Новогодние развлечения в компании друзей 17
- Где он, - простонала Анна, с трудом удерживая себя в сидячем положении.
- Кто он? - удивленно вскинул брови художник.
- Бродяга. Я видела его распятым, вот здесь, - Анна подняла руку, чтобы указать на место, но там было пусто.
- Повтори, что ты сказала?
- Но, - споткнулась на слове Анна, - но я видела. Здесь. Он был распят.
- Ты в своем уме?! - улыбка медленно сползла с лица художника.
- Но я сама…
- Ты сама болела. Почти неделю металась в бреду. Выгнала служанку, бросалась на меня. Разгромила мою комнату. Ей богу, я сильно пожалел, что связался с тобой. Не думал, как от тебя отделаться.
- Я болела? - пробормотала Анна, совершенно сбитая с толку.
- Я даже тебе лекаря вызывал.
- Лекаря?!
- Да. Тот осмотрел тебя и сказал нервная лихорадка.
- Что же мне теперь делать?!
- Как что делать, иди домой, - художник поднялся.
- И ничего не было?
- Ты имеешь ввиду, спал ли я с тобой? Так этого не было. Я хотел сначала, ты мне приглянулась, а потом я рассмотрел тебя внимательно, и ты мне разонравилась.
- Разонравилась? - Анна переспрашивала просто так, над ней все еще витала страшная картина распятия.
- Да, - продолжал тем временем художник, - сиськи, задница. В одежде все это выглядит соблазнительно, но стоит тебя раздеть и все…
Анна поставила на стол стакан с вином и поднялась. Ее качнуло, но голова уже контролировала тело.
- Так я могу идти, - произнесла она тихо.
- Да-да, - кивнул художник, - иди.
Анна направилась к выходу. Внутри нее было пусто. И еще была усталость. Устало все и тело, и душа. Так, медленно переступая, она дошла до двери.
- Эй, погоди, - окликнул ее художник, - совсем забыл.
Луиджи догнал ее и вложил в руку несколько монет.
- Зачем это? - спросила Анна, разглядывая монеты в руке, словно видела их в первый раз в жизни.
- Что значит зачем, - удивился Луиджи, - мужик я, в конце концов, или нет. Какая бы страшная задница у тебя не было, но пару раз я тебя попользовал.
Так, с монетами в руке, Анна покинула дом папского художника Луиджи Бергамо и вышла на улицу. Светило солнце, редкие облачка хоть и плыли по небу, но были не в состоянии сделать серьезных изменений в погоде.
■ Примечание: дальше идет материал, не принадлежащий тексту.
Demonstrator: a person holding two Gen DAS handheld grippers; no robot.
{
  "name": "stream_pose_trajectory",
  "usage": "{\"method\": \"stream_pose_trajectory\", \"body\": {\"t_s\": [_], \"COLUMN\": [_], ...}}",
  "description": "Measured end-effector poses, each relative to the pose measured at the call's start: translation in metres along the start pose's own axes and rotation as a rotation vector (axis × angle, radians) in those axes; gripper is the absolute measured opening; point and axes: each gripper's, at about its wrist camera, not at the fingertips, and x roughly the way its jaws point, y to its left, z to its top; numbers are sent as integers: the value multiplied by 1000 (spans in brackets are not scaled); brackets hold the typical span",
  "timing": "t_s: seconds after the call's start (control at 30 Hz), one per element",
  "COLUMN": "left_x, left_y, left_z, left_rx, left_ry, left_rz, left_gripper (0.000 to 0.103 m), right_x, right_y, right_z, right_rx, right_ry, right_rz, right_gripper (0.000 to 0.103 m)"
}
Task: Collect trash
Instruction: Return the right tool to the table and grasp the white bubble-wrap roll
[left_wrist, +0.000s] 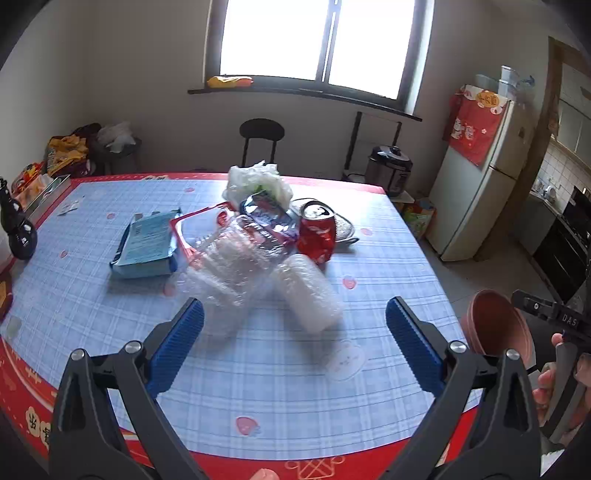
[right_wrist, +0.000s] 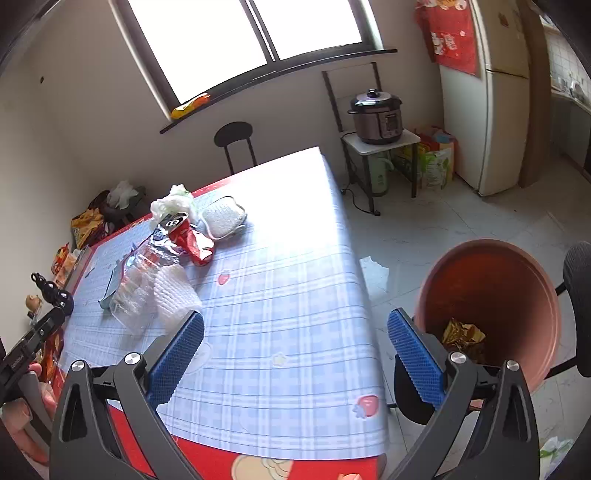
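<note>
Blue-padded left gripper (left_wrist: 294, 332), left wrist view: jaws spread wide, nothing between them, held above the checked blue tablecloth with red border (left_wrist: 258, 376).
Trash pile, left wrist view: crushed red soda can (left_wrist: 317, 234), clear crumpled plastic bottle (left_wrist: 236, 266), white ribbed plastic cup (left_wrist: 308, 291) on its side, light blue flat packet (left_wrist: 147, 245), white crumpled plastic bag (left_wrist: 256, 181), all mid-table.
Right gripper (right_wrist: 295, 334), right wrist view: jaws wide apart, empty, over the table's near right part.
Bin, right wrist view: round terracotta-coloured plastic bin (right_wrist: 491, 295) beside the table's right edge, gold crumpled wrapper (right_wrist: 463, 332) inside.
</note>
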Motion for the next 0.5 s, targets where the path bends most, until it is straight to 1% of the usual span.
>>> {"method": "stream_pose_trajectory", "body": {"t_s": [0.17, 0.3, 0.37, 0.43, 0.5], "left_x": [-15, -19, -17, -15, -13], "left_y": [77, 120, 138, 155, 171], "left_z": [-13, -22, -25, -27, -26], "left_rx": [-126, -173, -183, -192, -204], "left_ry": [-8, -26, -34, -38, -45], "left_rz": [57, 107, 130, 142, 158], "left_gripper": [97, 97, 97, 97, 97], "right_x": [27, 59, 78, 102, 127], "right_y": [62, 108, 133, 157, 173], "right_z": [5, 7, 6, 4, 2], "right_rx": [-133, -252, -350, -442, -476], "right_ry": [25, 40, 48, 97, 153], "right_rz": [23, 52, 65, 74, 78], "right_gripper": [98, 98, 98, 98, 98]}}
Городская мостовая кое-где подсохла. А по улицам гулял свежий ветер. Заметив Анну он набросился на нее, растрепал волосы, попробовал задрать юбку, но Анна чисто механически придержала ее рукой. Короткая вспышка боли заставила Анну взглянуть на руку – та была аккуратно перевязана. И тогда Анна все вспомнила, все поняла.
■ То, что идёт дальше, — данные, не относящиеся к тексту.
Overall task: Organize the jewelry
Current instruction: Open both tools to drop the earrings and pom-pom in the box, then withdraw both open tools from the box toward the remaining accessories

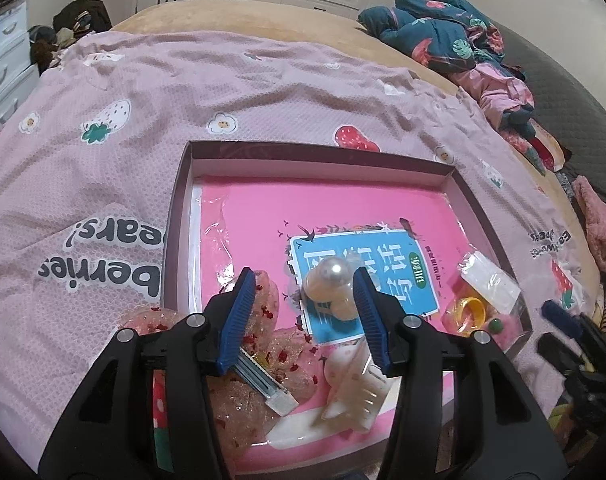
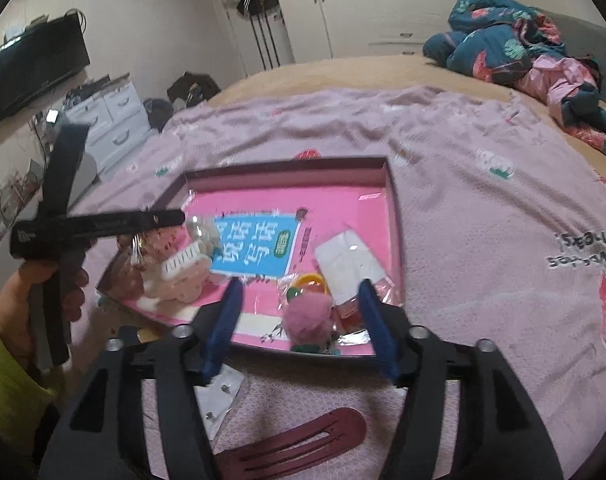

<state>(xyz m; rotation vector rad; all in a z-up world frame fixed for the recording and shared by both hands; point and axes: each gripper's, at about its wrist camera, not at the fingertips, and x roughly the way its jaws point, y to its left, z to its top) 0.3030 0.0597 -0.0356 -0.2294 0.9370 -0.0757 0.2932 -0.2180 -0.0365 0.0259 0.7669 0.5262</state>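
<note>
Left gripper (image 1: 303,312) hangs over the lower centre of its frame, jaws spread wide and gripping nothing. Sitting right in the gap between those blue pads is the pearl piece (image 1: 330,285) in its clear wrapper, resting on the pink book inside the shallow box (image 1: 175,236). It looks just ahead of the fingertips and a touch toward the right-hand pad, so a short push forward and down should bracket it. Whether the pads touch the wrapper already, I can't tell.

Lower in that frame, the cream claw clip (image 1: 355,388) lies below and behind the pearls, its teeth pointing toward the bottom edge. The glittery pink bow clip (image 1: 263,360) lies at lower left, its metal bar slanting from upper left to lower right under the left pad.

Over to the right gripper (image 2: 299,320): also wide open and carrying nothing, hovering at the near edge of the box. The pink pom-pom piece (image 2: 308,316) lies between its pads, with the yellow ring (image 2: 311,280) just beyond it. A maroon snap clip (image 2: 299,444) lies outside the box at the bottom of the frame, long axis running left to right, beneath the gripper body.

My read: each tool has its own target lined up, and the left one is the nearer to closing on the pearls.
</note>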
И полились из ее глаз слезы – соленое женское спасение. Целое море выплеснулось наружу, вымывая из сознания страх, ужас, боль. Так, рыдая в три ручья, Анна шла привычным маршрутом – к своей любимой корчме. Шла медленно, не обращая внимания на то, что ее пышная юбка волочиться по городской грязной мостовой, что сама она размазывает по щекам слезы, становясь от этого страшной, не замечая, что ее ноги иногда проваливается в выбоины, и тогда в башмаки заливаются грязь и нечистоты. Случилось с ней, нечто такое, такое, чего раньше… Ее обманывали, ее насиловали, ее били – она привыкла. На некоторые вещи и вовсе перестала обращать внимание, а в иных случая научилась действовать на опережение. Что и говорить, она была опытной и не такой уж глупой девушкой.
Но проклятый художник, Анна вздрогнула и не решилась даже про себя произносить его имя, изнасиловал не тело, но совокупился с душой, грязно, извращенно, кроваво. И это был так омерзительно, так нестерпимо больно…
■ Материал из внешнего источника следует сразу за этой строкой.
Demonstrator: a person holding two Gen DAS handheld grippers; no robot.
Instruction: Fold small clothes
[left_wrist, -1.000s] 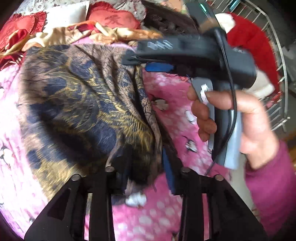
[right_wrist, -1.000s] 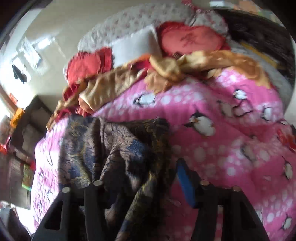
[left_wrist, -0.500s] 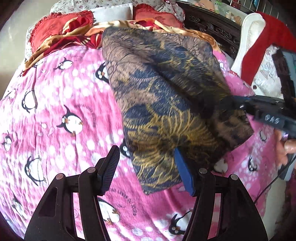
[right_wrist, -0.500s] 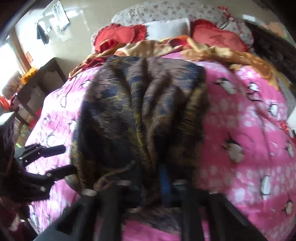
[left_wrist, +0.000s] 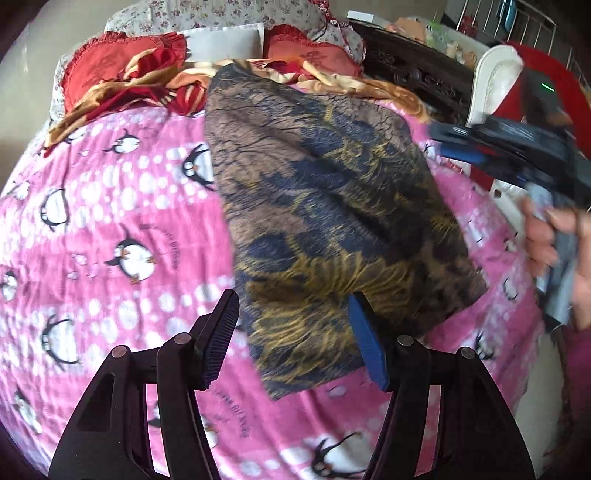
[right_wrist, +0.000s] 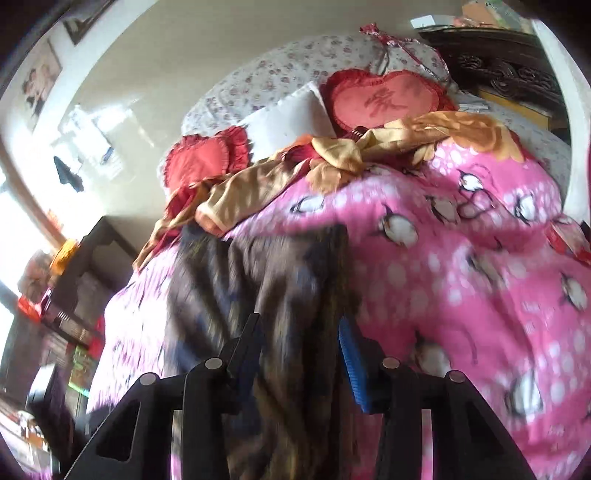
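Garment (left_wrist: 332, 206): one | cushions (right_wrist: 380, 99): two | left gripper (left_wrist: 295, 332) released | right gripper (right_wrist: 301, 343) released, opening

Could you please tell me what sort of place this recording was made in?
Most likely a home bedroom: a bed covered by a pink penguin-print blanket, heart-shaped red cushions and a white pillow at its head, and a dark carved wooden headboard behind.

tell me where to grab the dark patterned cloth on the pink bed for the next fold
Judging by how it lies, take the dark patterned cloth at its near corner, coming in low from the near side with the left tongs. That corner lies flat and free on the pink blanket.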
Хозяин корчмы встретил ее удивленным возгласом.
- А мы думали, что художник тебя съел, - смеясь, произнес он.
- Что? - не поняла Анна, все еще находясь внутри собственных переживаний.
Хозяин быстро взглянул на нее повнимательнее, и сообразив, что девушка не в себе, повторять шутки не стал.
- Пить будешь?
- Буду, немного, - кивнула Анна.
Хозяин лично налил кружку и поставил ее перед Анной, а потом, подумав немного, в заведении все равно был полный штиль, сам присел рядом.
- Давно меня не было, - неожиданно поинтересовалась Анна, делая большой глоток.
- Давно, - поморщив лоб, припомнил хозяин.
- Зачем он меня обманул? - Анна вопросительно взглянула на хозяина.
- А-а-а, они все такие, - махнул рукой хозяин, сообразив, кого имеет ввиду девушка, и добавил, - художник, что с него возьмешь?!
- Да-да, - Анна поднялась, выложила монетки перед хозяином и направилась к выходу.
- Ты куда?
- Я пойду домой. Мне надо побыть…, - но договорить она не успела.
В заведение вошли двое мужчин. Черные плащи и знак принадлежности к Ордену. Даже и не надо было пояснять, что это посланники Папы. Увидев их, хозяин невольно втянул живот и как-то стал меньше в размерах.
- Гулящая девица Анна, - гнусавя, словно у него насморк, произнес один из них.
- Я не…, - начал было хозяин, но Анна хлопнула по плечу посланника.
- Это я, разве не видишь?
Посланник брезгливо смахнул с плеча ее руку.
- Велено передать, - его рука метнулась под плащ и вытащила на свет два тяжелых, бархатных мешка, опечатанные папской печатью.
Не особенно понимая зачем, она приняла в руки деньги.
- Но…, - начала она, но посланники повернулись к ней спиной, и молча вышли из заведения…
Анна беспомощно повернулась к хозяину.
- Ты вот что, - хозяина подошел к ней, выглянул на улицу, а потом загородил ее от входной двери, - ты Анна пройди-ка через те двери. От греха подальше.
- Но…,
- Никаких но, дай-ка я тебе плащик дам, а ты мешки эти под плащ прячь. Под плащ…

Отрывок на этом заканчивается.